Currently, we are relying on Opyn's infrastructure for option settlement. Opyn uses Chainlink's spot prices as a data source to settle options.
- Chainlink's data source is not designed to be used for expiries because it uses data sources such as aggregators (CoinGecko or CoinMarketCap) which are often delayed.
- Pyth provides a more accurate view of the price data due to how it fetches real-time price data from exchanges.
Ribbon's vaults writes options that are collateralized with liquid staking derivative tokens such as wstETH (Wrapped Staked ETH) and rETH (Rocket Pool ETH).
There are some core differences for how settlement price is calculated for these options. How the settlement price is calculated is as below:
- 1.We figure out how much stETH each wstETH can be unwrapped for.
- 2.We treat 1 stETH as 1 ETH from a price perspective.
- 3.We set the expiry price to the price of ETH.
We have an ETH $2000 call option. For this example, we will be collateralizing the call option with wstETH and we assume that 1 wstETH = 1 stETH. If ETH ends up in-the-money at $2500, an option holder would be able to claim $500 worth of ETH for a normal ETH call option, or 0.2 ETH.
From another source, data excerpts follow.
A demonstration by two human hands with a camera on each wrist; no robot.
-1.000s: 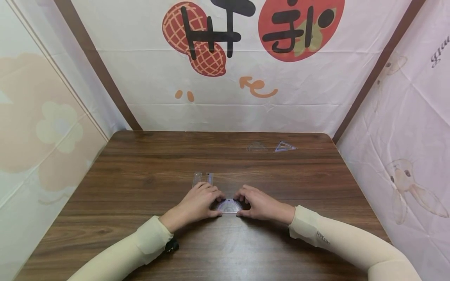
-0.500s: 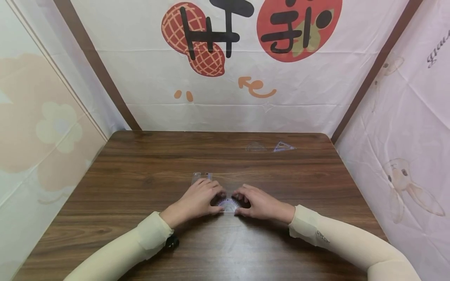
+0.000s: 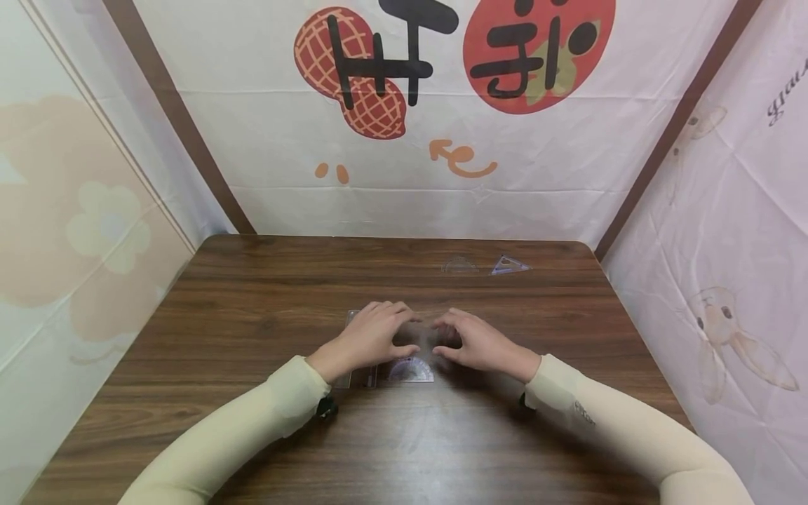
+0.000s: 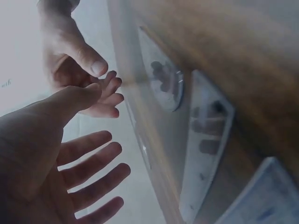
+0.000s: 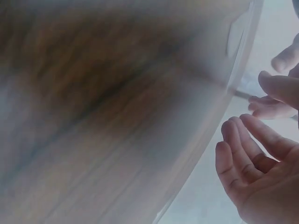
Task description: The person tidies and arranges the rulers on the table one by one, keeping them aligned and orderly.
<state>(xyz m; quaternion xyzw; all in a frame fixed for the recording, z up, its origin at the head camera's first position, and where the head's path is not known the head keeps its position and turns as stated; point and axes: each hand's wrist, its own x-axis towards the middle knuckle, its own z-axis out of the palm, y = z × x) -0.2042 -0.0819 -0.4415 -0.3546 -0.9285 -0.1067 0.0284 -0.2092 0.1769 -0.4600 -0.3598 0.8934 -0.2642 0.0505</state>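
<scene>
Bold black characters [image 3: 388,68] mark the white cloth back wall [image 3: 404,210], slanting dark cursive [image 3: 783,99] the pale right-hand cloth [image 3: 764,231]; neither reads surely. The clear, half-round plastic protractor's [image 3: 411,372] markings are too small.

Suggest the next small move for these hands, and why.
Perhaps the right hand should reach forward to the set square: that hand and the left hand hold nothing, the near protractor lies flat beside two rulers, while the set square and far protractor lie apart from these, near the back of the table.
</scene>
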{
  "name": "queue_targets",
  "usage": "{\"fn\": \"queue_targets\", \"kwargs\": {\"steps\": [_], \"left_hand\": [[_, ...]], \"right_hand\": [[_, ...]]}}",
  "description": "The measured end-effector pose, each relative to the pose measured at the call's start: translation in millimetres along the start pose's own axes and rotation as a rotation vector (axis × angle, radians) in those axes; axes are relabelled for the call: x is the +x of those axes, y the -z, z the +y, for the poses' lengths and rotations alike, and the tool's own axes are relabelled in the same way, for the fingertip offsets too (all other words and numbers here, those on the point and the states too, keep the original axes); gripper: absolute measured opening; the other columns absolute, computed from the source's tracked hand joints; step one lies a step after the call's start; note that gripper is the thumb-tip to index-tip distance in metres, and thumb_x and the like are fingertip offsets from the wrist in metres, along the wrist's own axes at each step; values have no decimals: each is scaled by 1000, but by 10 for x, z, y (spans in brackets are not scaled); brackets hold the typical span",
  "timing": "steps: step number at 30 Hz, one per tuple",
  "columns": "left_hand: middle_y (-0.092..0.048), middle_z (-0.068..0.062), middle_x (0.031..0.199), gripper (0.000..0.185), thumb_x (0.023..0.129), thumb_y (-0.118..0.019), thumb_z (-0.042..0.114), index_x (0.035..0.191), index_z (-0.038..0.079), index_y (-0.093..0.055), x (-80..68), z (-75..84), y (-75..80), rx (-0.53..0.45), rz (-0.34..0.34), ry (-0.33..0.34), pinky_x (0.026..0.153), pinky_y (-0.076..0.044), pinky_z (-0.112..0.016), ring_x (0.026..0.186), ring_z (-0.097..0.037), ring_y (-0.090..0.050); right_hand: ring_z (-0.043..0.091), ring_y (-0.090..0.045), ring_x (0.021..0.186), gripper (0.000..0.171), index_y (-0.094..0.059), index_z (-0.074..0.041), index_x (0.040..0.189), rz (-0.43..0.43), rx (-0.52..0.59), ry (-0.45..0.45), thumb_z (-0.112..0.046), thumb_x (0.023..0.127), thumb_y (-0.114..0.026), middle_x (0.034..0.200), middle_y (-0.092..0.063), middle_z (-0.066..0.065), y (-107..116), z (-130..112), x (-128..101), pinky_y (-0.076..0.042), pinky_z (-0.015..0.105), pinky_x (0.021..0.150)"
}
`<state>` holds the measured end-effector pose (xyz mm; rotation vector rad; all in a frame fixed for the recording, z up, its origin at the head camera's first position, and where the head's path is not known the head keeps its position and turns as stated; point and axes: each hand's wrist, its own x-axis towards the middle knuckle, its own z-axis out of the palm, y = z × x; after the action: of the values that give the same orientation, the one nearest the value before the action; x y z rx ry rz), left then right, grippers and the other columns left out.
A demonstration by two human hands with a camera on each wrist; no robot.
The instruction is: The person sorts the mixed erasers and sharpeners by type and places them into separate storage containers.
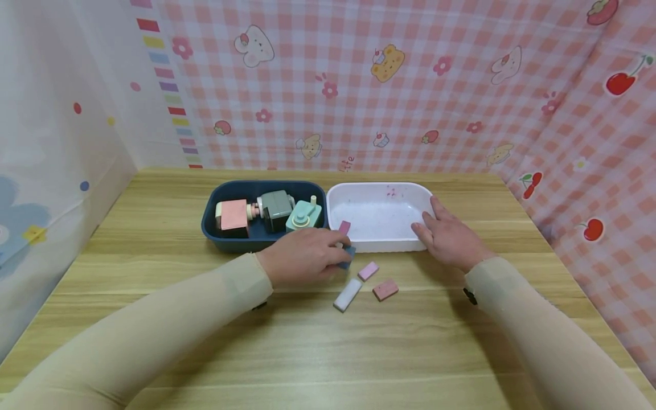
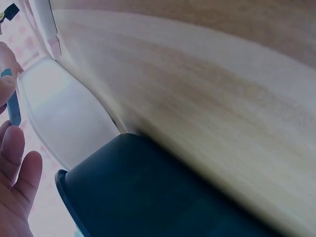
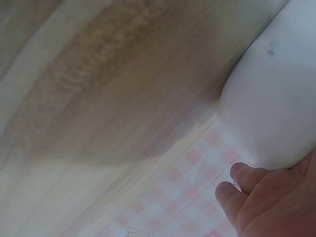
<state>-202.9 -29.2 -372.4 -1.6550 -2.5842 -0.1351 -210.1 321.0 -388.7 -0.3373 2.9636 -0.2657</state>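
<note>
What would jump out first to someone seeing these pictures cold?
Probably the two tubs side by side at the back of the wooden table: a dark blue tub packed with pastel toy gadgets, and a white tub beside it. Next, the left hand pinching a small blue block near three loose blocks, while the right hand rests on the white tub's rim.

My table [image 1: 307,353] is pale wood-grain, smooth with a soft sheen. The white tray [image 1: 379,246] and the blue tray [image 1: 225,242] look like smooth plastic, slightly glossy. The 3 erasers [image 1: 368,271] lying loose look matt and rubbery. My sleeves [image 1: 154,336] are thin beige cloth. The pink checked backdrop [image 1: 410,85] looks like smooth printed sheeting.
</note>
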Motion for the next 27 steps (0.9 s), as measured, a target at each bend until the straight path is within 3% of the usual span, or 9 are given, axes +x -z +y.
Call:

In the case of wstETH, 0.2 wstETH can be claimed at expiry. However, 0.2 wstETH can only be traded for 0.19 ETH on liquidity pools like Curve, which means the option holder would have 5% less profits if they swapped back to ETH after claiming.
The implications for this are:
- wstETH options have the same payoff calculation as a regular ETH option, except the collateral received is wstETH, which is unwrapped for stETH.
- This means if stETH is trading 5% below the value of ETH, the amount returned from exercising the option is 5% less.